About this exercise: List every line below containing "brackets".

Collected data
- - - -

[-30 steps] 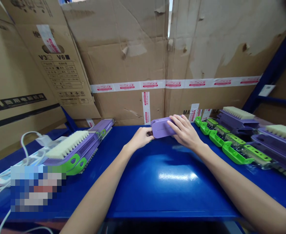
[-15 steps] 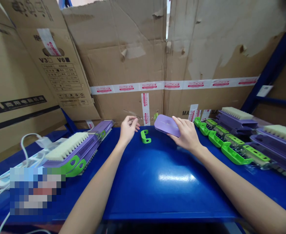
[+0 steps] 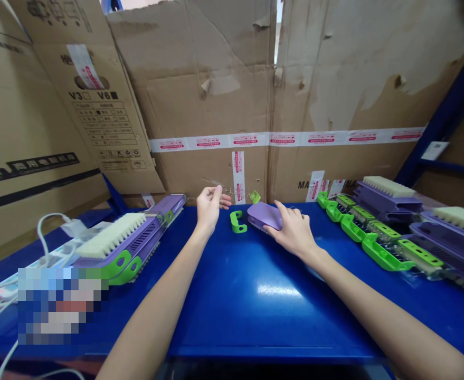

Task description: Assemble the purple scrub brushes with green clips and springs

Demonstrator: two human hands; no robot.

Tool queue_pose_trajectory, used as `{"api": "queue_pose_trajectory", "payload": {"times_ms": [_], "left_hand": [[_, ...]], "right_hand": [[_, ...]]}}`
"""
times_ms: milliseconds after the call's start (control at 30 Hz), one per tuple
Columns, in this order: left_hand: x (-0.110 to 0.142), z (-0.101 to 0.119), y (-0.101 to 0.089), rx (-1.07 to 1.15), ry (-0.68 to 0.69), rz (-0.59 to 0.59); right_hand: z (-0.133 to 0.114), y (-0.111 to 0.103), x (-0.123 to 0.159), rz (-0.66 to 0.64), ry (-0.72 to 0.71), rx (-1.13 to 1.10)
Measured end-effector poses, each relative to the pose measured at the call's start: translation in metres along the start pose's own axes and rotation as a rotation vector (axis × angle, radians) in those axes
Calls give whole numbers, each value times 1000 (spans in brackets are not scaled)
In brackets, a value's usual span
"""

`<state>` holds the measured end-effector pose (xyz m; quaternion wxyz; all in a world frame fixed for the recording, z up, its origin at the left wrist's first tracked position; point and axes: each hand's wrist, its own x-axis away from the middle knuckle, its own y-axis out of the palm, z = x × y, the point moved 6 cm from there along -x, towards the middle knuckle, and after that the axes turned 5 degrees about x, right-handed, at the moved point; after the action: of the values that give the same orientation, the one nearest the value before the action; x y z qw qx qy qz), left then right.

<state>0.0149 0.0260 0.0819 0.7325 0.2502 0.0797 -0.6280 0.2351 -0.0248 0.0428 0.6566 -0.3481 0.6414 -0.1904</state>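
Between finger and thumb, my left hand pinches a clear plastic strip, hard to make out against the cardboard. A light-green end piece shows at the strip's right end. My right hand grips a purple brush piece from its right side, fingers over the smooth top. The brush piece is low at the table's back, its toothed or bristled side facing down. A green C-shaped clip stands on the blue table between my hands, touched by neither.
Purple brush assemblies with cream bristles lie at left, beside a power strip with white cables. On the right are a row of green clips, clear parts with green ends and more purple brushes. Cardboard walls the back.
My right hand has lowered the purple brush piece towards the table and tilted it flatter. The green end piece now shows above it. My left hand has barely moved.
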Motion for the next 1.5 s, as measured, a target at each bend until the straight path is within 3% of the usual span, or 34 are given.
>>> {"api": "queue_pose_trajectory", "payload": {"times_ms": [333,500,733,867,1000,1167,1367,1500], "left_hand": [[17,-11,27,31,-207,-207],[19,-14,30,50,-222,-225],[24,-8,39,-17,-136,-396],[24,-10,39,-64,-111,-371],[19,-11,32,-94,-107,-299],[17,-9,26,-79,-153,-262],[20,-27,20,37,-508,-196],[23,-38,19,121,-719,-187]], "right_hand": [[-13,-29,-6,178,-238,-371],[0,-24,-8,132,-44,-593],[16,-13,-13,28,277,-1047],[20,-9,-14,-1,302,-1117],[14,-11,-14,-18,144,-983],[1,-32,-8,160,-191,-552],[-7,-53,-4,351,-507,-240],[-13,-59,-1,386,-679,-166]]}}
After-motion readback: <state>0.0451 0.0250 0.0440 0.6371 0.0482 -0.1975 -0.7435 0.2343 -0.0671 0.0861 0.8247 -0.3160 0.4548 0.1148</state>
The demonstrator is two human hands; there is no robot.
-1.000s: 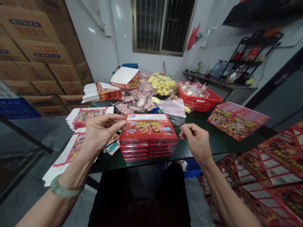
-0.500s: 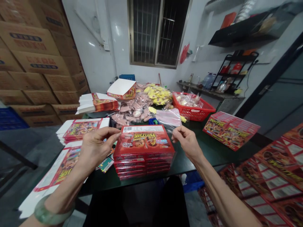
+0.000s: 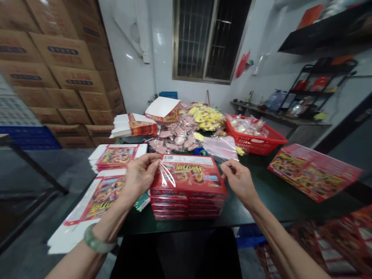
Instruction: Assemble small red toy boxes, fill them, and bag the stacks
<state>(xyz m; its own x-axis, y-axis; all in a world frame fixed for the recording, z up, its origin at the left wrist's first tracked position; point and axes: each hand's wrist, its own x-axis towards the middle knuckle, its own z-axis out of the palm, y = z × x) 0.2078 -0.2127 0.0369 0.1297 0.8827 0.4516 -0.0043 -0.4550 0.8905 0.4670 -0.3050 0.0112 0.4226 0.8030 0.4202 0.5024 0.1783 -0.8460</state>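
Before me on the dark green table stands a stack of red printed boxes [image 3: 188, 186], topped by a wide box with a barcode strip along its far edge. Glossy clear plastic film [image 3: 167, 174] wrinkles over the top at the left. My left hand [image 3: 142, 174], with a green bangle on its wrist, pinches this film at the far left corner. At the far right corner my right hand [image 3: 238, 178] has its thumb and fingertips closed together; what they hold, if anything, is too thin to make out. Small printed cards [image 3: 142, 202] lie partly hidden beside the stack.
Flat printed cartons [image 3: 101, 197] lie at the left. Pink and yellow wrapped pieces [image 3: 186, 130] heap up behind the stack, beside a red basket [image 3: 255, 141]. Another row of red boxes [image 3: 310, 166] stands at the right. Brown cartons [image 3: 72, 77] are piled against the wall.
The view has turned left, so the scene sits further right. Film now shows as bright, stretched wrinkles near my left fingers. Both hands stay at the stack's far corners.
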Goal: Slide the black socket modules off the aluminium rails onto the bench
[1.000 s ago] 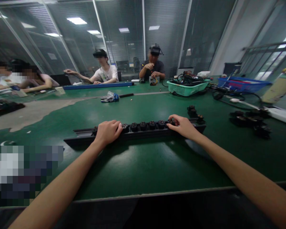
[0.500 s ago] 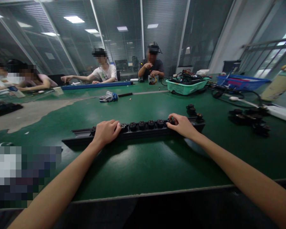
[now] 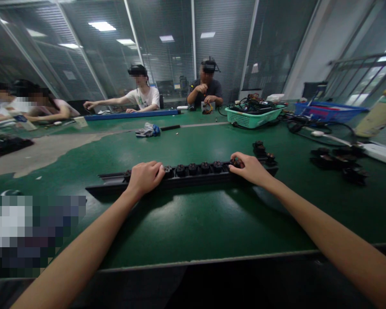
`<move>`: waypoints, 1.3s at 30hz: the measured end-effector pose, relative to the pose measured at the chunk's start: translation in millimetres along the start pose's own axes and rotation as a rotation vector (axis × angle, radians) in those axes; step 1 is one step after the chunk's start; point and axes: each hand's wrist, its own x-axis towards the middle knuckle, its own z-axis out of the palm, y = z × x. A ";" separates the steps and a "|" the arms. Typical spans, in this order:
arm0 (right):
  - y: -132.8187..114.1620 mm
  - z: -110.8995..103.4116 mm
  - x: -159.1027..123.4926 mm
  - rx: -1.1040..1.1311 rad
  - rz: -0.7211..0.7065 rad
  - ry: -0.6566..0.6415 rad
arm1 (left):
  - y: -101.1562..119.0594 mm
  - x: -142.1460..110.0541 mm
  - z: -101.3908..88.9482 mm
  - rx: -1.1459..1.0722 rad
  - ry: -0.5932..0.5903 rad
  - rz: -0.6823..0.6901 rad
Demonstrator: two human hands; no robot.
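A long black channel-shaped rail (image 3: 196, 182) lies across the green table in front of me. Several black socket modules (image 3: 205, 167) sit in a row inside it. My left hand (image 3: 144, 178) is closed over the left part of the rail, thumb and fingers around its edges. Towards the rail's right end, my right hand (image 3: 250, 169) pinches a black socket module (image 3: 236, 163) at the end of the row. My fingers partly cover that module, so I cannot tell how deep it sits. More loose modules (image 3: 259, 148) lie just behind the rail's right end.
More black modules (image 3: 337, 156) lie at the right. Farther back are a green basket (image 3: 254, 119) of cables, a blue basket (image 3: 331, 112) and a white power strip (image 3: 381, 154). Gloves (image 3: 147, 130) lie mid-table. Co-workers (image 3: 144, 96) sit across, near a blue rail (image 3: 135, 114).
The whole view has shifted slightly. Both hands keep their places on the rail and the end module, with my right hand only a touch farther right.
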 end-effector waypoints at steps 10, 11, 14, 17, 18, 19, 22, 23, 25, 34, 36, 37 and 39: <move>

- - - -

Solution below:
Calls give whole numbers, each value times 1000 (spans in brackets are not scaled)
In brackets, a value's usual span

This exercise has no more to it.